→ MATERIAL SHOWN:
--*--

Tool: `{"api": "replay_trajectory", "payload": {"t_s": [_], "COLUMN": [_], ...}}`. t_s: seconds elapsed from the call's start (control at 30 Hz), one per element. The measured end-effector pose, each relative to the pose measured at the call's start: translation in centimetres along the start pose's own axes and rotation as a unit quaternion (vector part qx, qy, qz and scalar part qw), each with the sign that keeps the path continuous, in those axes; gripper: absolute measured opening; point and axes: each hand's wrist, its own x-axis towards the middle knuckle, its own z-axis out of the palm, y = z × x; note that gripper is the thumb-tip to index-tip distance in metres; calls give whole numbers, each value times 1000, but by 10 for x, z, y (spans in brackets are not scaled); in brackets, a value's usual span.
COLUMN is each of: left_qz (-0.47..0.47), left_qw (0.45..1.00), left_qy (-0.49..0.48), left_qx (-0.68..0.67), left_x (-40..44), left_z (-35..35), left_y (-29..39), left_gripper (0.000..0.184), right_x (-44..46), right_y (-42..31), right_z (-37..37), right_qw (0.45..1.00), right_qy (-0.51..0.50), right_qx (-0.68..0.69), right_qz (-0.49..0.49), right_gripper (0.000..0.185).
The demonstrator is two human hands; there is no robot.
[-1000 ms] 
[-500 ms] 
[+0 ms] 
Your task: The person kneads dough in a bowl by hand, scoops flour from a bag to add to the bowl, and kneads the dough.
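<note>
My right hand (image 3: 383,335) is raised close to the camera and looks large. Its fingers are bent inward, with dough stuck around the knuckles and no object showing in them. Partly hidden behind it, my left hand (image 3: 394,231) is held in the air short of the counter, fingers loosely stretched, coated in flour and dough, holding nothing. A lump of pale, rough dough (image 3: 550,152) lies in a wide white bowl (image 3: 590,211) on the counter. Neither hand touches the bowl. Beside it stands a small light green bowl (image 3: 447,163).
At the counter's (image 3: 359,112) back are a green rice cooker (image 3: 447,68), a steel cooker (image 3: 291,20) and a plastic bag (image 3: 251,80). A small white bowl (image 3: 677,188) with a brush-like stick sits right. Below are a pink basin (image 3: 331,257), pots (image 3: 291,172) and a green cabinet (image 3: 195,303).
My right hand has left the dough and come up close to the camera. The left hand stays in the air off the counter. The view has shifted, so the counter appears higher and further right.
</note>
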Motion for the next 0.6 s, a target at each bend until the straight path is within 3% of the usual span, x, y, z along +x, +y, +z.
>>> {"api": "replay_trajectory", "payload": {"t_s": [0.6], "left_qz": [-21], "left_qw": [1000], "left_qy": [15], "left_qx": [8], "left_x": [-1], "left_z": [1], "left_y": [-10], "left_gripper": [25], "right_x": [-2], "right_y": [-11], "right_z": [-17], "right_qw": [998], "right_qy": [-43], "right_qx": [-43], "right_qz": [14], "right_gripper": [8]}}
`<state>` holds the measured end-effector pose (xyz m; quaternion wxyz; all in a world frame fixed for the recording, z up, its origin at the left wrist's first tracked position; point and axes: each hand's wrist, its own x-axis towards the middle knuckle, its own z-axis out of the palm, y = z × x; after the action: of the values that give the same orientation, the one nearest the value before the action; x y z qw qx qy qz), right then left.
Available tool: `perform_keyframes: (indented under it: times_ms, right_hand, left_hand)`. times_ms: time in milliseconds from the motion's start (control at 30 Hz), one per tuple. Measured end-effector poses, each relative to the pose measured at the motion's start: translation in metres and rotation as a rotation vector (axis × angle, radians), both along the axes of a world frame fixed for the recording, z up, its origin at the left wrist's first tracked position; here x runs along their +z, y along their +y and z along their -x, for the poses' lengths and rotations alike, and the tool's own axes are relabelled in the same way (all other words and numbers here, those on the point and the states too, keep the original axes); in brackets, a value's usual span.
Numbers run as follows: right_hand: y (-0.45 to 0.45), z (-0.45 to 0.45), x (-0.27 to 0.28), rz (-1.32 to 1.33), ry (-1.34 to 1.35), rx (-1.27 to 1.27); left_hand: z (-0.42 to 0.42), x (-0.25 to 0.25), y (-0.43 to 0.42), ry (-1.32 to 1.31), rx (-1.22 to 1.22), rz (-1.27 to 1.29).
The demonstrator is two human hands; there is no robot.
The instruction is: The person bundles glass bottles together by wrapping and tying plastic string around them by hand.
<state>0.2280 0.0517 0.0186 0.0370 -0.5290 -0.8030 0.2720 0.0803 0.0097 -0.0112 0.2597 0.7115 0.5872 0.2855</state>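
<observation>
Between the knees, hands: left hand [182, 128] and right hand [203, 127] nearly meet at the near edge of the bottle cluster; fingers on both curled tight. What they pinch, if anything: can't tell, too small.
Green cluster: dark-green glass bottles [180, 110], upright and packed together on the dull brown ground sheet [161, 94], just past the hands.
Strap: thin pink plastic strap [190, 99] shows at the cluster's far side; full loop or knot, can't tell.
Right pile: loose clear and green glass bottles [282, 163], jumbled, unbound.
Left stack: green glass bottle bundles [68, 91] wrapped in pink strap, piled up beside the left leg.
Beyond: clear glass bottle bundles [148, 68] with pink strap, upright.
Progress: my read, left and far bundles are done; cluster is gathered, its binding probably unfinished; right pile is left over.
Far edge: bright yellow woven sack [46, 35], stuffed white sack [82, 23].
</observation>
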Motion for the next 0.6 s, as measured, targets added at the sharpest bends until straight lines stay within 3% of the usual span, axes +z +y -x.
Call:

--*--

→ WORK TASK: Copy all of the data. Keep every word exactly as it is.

→ YOUR RESPONSE:
Tool: `{"api": "replay_trajectory", "payload": {"t_s": [_], "COLUMN": [_], ...}}`. t_s: seconds elapsed from the call's start (control at 30 Hz), one per element. The measured end-effector pose, each relative to the pose measured at the call's start: translation in centimetres along the start pose's own axes and rotation as a unit quaternion (vector part qx, qy, qz and scalar part qw), each with the sign that keeps the path continuous, in those axes; gripper: absolute measured opening; point and axes: each hand's wrist, its own x-axis towards the middle knuckle, its own z-axis out of the palm, y = z × x; note that gripper is the thumb-tip to index-tip distance in metres; calls give whole numbers, each value times 1000, but by 10 for x, z, y (spans in brackets are not scaled); in brackets, a value's usual span.
COLUMN is each of: left_qz (-0.47..0.47), left_qw (0.45..1.00), left_qy (-0.49..0.48), left_qx (-0.68..0.67), left_x (-40..44), left_z (-35..35), left_y (-29..39), left_gripper (0.000..0.184), right_x (-44..46), right_y (-42..31), right_z (-37..37), right_qw (0.45..1.00), right_qy (-0.51..0.50), right_qx (-0.68..0.69), right_qz (-0.49..0.49), right_gripper (0.000..0.185).
The demonstrator is two human hands; there is no robot.
[-1000 ms] 
[-500 ms] 
[+0 ms] 
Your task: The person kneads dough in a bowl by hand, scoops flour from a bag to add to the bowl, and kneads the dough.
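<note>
My right hand (image 3: 383,335) is raised close to the camera and looks large. Its fingers are bent inward, with dough stuck around the knuckles and no object showing in them. Partly hidden behind it, my left hand (image 3: 394,231) is held in the air short of the counter, fingers loosely stretched, coated in flour and dough, holding nothing. A lump of pale, rough dough (image 3: 550,152) lies in a wide white bowl (image 3: 590,211) on the counter. Neither hand touches the bowl. Beside it stands a small light green bowl (image 3: 447,163).
At the counter's (image 3: 359,112) back are a green rice cooker (image 3: 447,68), a steel cooker (image 3: 291,20) and a plastic bag (image 3: 251,80). A small white bowl (image 3: 677,188) with a brush-like stick sits right. Below are a pink basin (image 3: 331,257), pots (image 3: 291,172) and a green cabinet (image 3: 195,303).
My right hand has left the dough and come up close to the camera. The left hand stays in the air off the counter. The view has shifted, so the counter appears higher and further right.
</note>
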Motion for the next 0.6 s, a target at each bend until the straight path is within 3% of the usual span, x, y, z along +x, +y, +z.
>>> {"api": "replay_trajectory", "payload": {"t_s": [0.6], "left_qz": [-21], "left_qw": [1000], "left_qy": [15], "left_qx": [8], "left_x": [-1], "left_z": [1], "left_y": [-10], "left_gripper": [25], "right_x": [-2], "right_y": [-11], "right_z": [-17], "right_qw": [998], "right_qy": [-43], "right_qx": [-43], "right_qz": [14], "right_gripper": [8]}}
`<state>` holds the measured end-effector pose (xyz m; quaternion wxyz; all in a world frame fixed for the recording, z up, its origin at the left wrist's first tracked position; point and axes: each hand's wrist, its own x-axis towards the middle knuckle, its own z-axis out of the palm, y = z × x; after the action: of the values that give the same orientation, the one nearest the value before the action; x y z qw qx qy qz), right then left.
Available tool: `perform_keyframes: (indented under it: times_ms, right_hand, left_hand)`. times_ms: time in milliseconds from the motion's start (control at 30 Hz), one per tuple. Measured end-effector poses, each relative to the pose measured at the motion's start: translation in metres and rotation as a rotation vector (axis × angle, radians), both along the axes of a world frame fixed for the recording, z up, its origin at the left wrist's first tracked position; here x runs along their +z, y along their +y and z along their -x, for the poses' lengths and rotations alike, and the tool's own axes are relabelled in the same way (all other words and numbers here, those on the point and the states too, keep the original axes); in brackets, a value's usual span.
Numbers run as follows: right_hand: y (-0.45 to 0.45), z (-0.45 to 0.45), x (-0.27 to 0.28), rz (-1.32 to 1.33), ry (-1.34 to 1.35), rx (-1.27 to 1.27); left_hand: z (-0.42 to 0.42), x (-0.25 to 0.25), y (-0.43 to 0.42), ry (-1.32 to 1.31), rx (-1.22 to 1.22), rz (-1.27 to 1.29).
The demonstrator is two human hands; there is no robot.
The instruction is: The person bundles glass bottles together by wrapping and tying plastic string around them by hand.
<state>0.2280 0.0517 0.0186 0.0370 -0.5290 -0.8030 0.2720 0.0803 0.0097 -0.0112 0.2597 0.7115 0.5872 0.2855</state>
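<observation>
Between the knees, hands: left hand [182, 128] and right hand [203, 127] nearly meet at the near edge of the bottle cluster; fingers on both curled tight. What they pinch, if anything: can't tell, too small.
Green cluster: dark-green glass bottles [180, 110], upright and packed together on the dull brown ground sheet [161, 94], just past the hands.
Strap: thin pink plastic strap [190, 99] shows at the cluster's far side; full loop or knot, can't tell.
Right pile: loose clear and green glass bottles [282, 163], jumbled, unbound.
Left stack: green glass bottle bundles [68, 91] wrapped in pink strap, piled up beside the left leg.
Beyond: clear glass bottle bundles [148, 68] with pink strap, upright.
Progress: my read, left and far bundles are done; cluster is gathered, its binding probably unfinished; right pile is left over.
Far edge: bright yellow woven sack [46, 35], stuffed white sack [82, 23].
</observation>
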Motion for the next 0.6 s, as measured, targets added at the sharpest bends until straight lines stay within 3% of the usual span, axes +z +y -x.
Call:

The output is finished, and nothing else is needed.